La carrière dans la haute couture de Dior commence sur le tard, après avoir vivoté de tout et de rien dans les années 30. A croire qu'il lui fallait ce contexte très spécial de l'immédiate après-guerre pour révéler son talent.
Il faut voir de quoi on sortait : en 1947, la France commence à peine à se relever des dégats de la guerre. On vit encore avec des tickets de rationnement, y compris pour le tissu ! Pour la mode, l'occupation de Paris pendant 4 ans a fait perdre à la capitale française son statut de capitale de la mode, d'autant plus que l'industrie américaine perd de son aspect provincial et devient une réelle concurrente. Les restrictions ont forcé à adopter une ligne simple, aux vestes courtes, aux épaules carrées et aux jupes droites :


Et là dessus arrive le new look et ça n'a rien à voir !!!
D'abord en ces temps de vaches maigres il ne se gène pas à utiliser des mètres et des mètres de tissu. Dior va créer des modèles très structurés et très volumineux. Le New Look est caractérisé par une taille très marquée et des épaules rondes. La silhouette Dior promeut les longues jupes juponnantes sous un buste souligné, dans une profusion de tissus (jusqu'à 40 mètres de circonférence pour le modèle phare
Diorama). Pour obtenir un tel résultat c'est le retour des jupons volantées et du corset. Et oui, on ne s'en débarasse pas si facilement...

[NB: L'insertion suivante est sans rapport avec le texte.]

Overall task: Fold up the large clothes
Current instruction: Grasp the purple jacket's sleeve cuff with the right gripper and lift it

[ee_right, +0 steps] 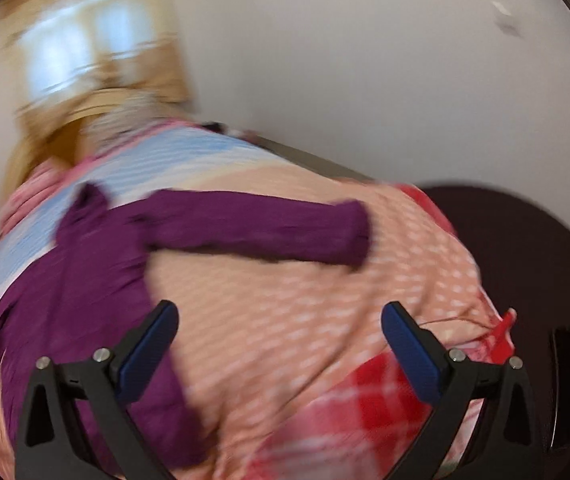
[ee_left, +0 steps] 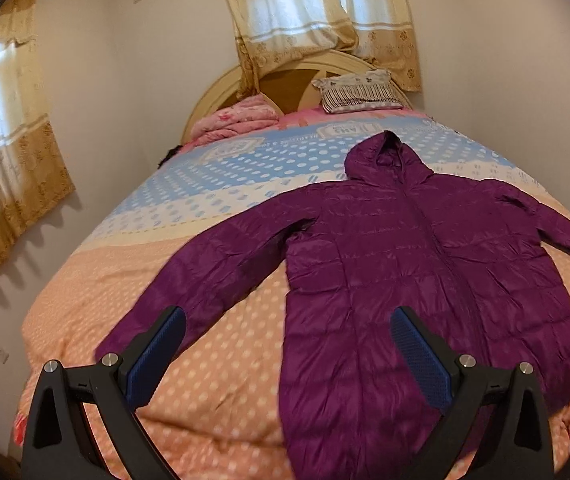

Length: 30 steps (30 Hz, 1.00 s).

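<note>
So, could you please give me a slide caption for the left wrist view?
Open left hand-held gripper hovering above a purple hooded jacket spread flat on the bed.

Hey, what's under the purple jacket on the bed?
The jacket lies spread flat, front up, on a dotted bedspread, peach here and blue toward the headboard. The spread shows all around it; whatever lies directly beneath the jacket is covered and cannot be seen.
</note>
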Each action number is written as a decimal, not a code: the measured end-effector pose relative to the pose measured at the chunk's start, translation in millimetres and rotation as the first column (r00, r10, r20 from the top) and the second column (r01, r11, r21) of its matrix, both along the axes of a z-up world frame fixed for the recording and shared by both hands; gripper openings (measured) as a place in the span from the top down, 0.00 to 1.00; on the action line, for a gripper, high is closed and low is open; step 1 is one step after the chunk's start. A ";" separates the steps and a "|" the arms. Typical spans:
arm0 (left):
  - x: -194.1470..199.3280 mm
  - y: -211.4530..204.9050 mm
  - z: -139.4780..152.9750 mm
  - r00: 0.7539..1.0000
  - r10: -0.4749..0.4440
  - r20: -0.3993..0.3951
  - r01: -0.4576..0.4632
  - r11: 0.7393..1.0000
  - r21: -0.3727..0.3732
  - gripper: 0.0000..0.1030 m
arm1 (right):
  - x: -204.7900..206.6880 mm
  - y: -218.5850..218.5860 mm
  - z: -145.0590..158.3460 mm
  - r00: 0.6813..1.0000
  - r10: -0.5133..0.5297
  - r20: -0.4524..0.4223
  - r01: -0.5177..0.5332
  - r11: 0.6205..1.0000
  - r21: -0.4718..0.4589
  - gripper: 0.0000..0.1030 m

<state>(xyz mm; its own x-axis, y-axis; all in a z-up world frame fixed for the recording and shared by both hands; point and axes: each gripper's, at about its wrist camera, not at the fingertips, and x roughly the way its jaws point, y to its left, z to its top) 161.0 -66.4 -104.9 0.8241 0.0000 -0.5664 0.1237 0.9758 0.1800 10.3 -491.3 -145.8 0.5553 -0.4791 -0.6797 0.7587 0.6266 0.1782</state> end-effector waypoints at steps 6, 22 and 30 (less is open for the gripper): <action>65.0 -13.7 -23.0 0.999 0.037 -0.009 -0.036 0.998 0.059 0.01 | 22.8 -69.7 -14.7 0.997 -0.067 -0.037 0.070 0.992 0.103 0.15; 202.1 8.8 -79.6 0.980 0.157 -0.123 -0.144 0.984 0.107 0.01 | 91.8 -101.5 -32.3 0.988 -0.002 -0.157 0.020 0.994 0.110 0.82; 228.2 21.8 -79.1 0.974 0.187 -0.130 -0.175 0.980 0.098 0.01 | 169.3 -37.7 23.6 0.983 0.158 -0.090 -0.163 0.985 -0.049 0.84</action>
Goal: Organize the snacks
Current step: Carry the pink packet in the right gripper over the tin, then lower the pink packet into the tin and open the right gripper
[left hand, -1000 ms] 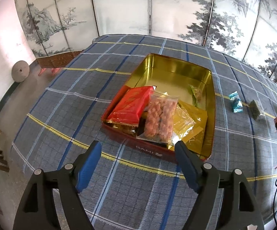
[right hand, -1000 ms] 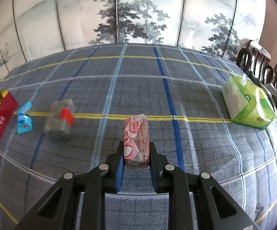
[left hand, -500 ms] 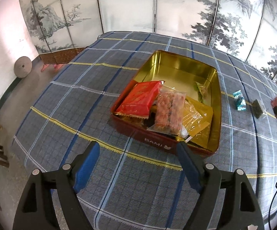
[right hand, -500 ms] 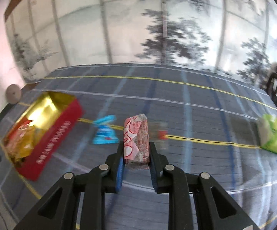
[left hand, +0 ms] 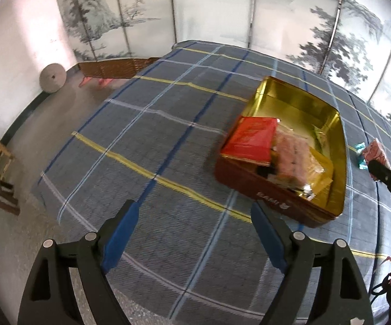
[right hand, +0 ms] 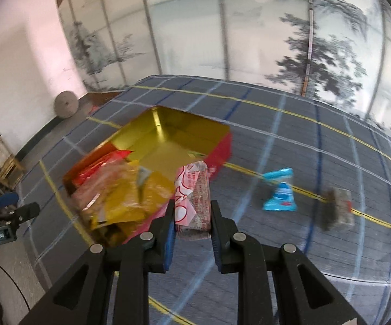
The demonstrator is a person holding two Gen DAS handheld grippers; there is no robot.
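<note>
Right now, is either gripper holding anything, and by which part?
The right gripper pinches the pink-and-white snack packet by its near end, long sides between the jaws. The left gripper is open, empty.

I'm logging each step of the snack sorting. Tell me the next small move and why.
Probably carry the pink snack pack, clamped in the right tool, a little further over the tin and release it: the pack sits by the tin's near wall, and bare gold floor shows beyond.

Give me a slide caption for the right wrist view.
Right gripper carries a pink snack pack toward the gold-lined tin; blue packet waits on the cloth.
</note>
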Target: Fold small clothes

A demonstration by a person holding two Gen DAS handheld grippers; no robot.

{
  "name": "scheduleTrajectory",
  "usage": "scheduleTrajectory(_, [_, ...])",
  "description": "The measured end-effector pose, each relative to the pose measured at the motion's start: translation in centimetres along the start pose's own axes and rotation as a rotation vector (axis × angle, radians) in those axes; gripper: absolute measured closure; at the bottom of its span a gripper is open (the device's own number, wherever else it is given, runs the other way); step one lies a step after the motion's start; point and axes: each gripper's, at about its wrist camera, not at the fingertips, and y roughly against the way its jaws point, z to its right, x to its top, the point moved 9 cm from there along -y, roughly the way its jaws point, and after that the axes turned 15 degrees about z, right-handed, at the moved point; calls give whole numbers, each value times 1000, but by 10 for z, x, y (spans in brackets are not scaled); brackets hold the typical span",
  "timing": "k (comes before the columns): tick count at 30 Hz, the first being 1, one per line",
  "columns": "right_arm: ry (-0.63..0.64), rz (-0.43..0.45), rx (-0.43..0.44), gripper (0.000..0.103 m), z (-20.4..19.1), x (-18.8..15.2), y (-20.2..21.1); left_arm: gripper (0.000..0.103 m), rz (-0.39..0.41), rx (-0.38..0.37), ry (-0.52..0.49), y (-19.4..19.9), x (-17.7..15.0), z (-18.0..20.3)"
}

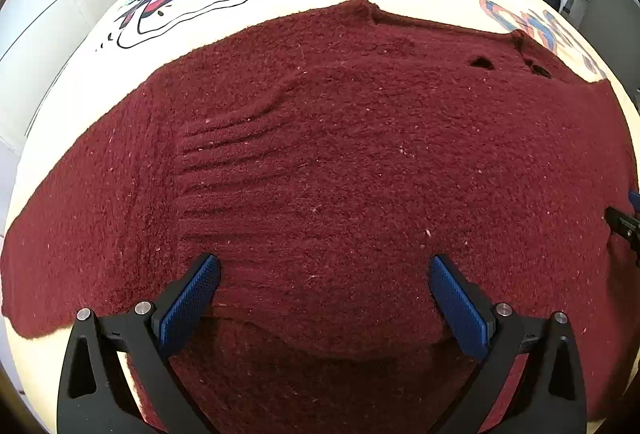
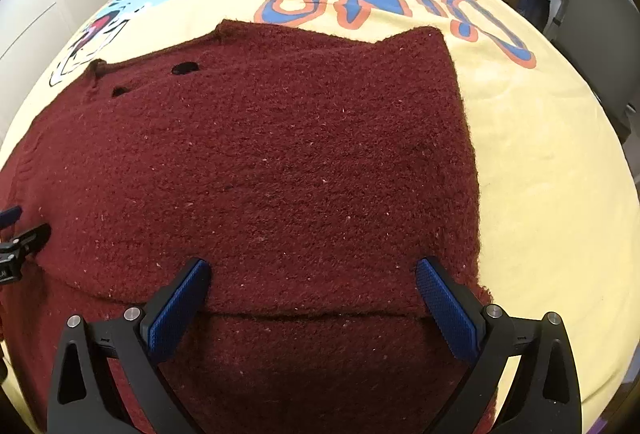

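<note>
Maroon sweater [image 1: 320, 154] lies flat on yellow printed bedsheet [image 2: 540, 154]. Hem edge at 6 o'clock already turned up over body. Left claw [image 1: 324, 282] released, empty, over fabric. Right claw [image 2: 312, 282] likewise spread, empty. Sleeve at 9 o'clock unfolded; most folding left.

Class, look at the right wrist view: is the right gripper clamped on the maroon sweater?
No, the right gripper is wide open above the maroon sweater.

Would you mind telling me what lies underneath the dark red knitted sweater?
The dark red knitted sweater lies spread on a pale yellow printed bedsheet, which shows all around it. The print continues toward the sweater's far edge, but whatever is beneath the knit is covered and cannot be seen.
</note>
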Motion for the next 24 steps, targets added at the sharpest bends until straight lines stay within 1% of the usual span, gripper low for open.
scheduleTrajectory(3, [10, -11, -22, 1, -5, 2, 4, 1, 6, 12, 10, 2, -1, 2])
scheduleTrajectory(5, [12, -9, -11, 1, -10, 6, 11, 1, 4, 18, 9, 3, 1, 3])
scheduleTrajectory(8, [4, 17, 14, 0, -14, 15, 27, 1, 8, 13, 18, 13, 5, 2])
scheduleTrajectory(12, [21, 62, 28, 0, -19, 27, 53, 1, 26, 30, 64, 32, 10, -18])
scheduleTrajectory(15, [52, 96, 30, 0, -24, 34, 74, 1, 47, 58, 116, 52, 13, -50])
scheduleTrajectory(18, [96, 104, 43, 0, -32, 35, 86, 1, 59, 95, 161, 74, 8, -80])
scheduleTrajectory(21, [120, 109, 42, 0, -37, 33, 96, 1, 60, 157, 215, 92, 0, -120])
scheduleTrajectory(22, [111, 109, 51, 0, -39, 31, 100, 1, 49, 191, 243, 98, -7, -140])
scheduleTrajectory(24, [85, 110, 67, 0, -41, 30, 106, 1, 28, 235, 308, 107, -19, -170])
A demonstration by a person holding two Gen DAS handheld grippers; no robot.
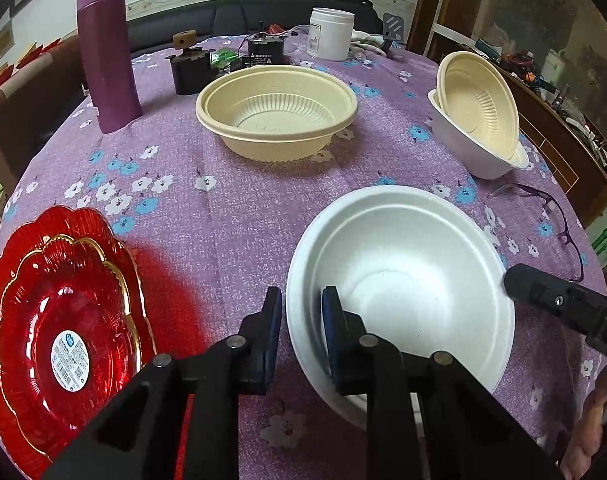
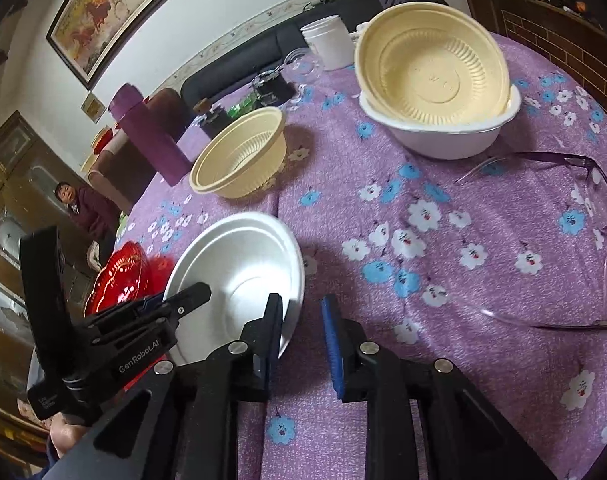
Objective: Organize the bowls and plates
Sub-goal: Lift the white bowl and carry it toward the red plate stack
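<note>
1. A purple floral cloth is covering the round tabletop [image 1: 231, 216].
2. A dark sofa [image 1: 231, 16] is running along the tabletop's far edge, beneath a pale wall [image 2: 231, 4] carrying a patterned border strip.
3. A framed painting [image 2: 103, 8] is hanging high on that wall.
4. A wooden cabinet [image 1: 559, 128] is standing past the tabletop's right edge, cluttered on top.
5. A brown chair [image 1: 27, 84] is sitting beyond the left edge.
6. A person [image 2: 85, 208] is standing beyond that edge, before glass-fronted wooden cupboards [image 2: 11, 184].

table [image 1: 231, 216] | purple floral cloth | bowls [image 1: 277, 114], red plates [image 1: 59, 328], bottle [image 1: 107, 52], glasses [image 2: 563, 240]
</note>
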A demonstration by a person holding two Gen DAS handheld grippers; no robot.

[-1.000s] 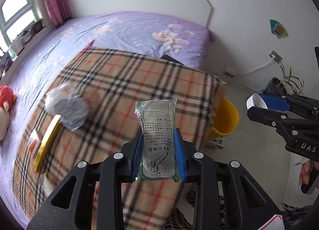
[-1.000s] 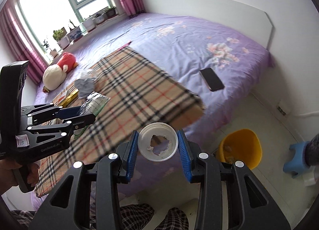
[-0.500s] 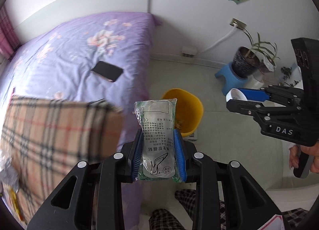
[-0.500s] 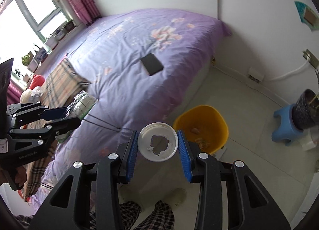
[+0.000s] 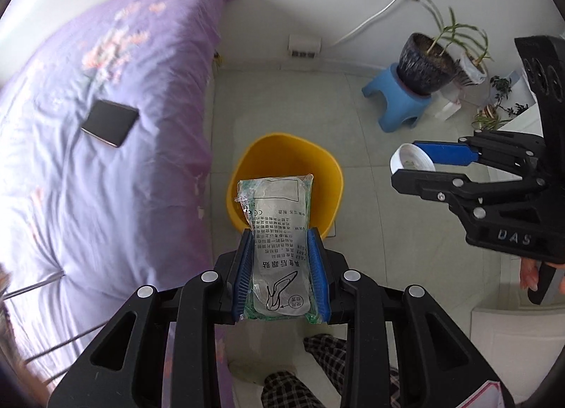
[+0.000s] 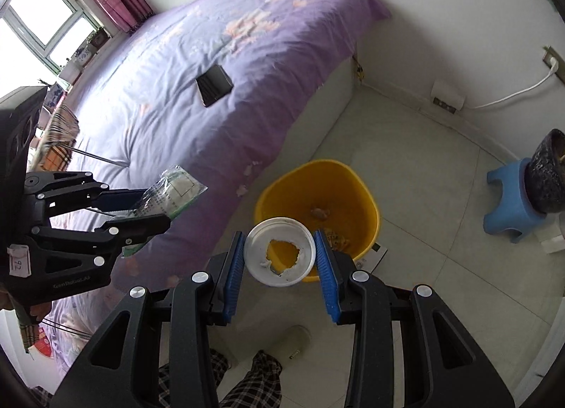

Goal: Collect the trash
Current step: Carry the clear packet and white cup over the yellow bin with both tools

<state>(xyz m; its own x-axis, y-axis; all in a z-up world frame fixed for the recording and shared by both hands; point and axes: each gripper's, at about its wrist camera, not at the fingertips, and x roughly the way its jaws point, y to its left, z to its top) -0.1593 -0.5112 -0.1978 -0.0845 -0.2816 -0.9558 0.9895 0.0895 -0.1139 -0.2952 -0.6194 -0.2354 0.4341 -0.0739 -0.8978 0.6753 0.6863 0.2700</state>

C'est une peu comme si après une période très dure, on voulait retrouver les fastes des crinolines, en plus modernes bien sûr. Les femmes veulent aussi être des princesses...
Le New Look de Dior connut un succès fulgurant dans le monde, malgré de nombreux détracteurs, notamment aux États-Unis, qui reprochaient au couturier de cacher les jambes des femmes.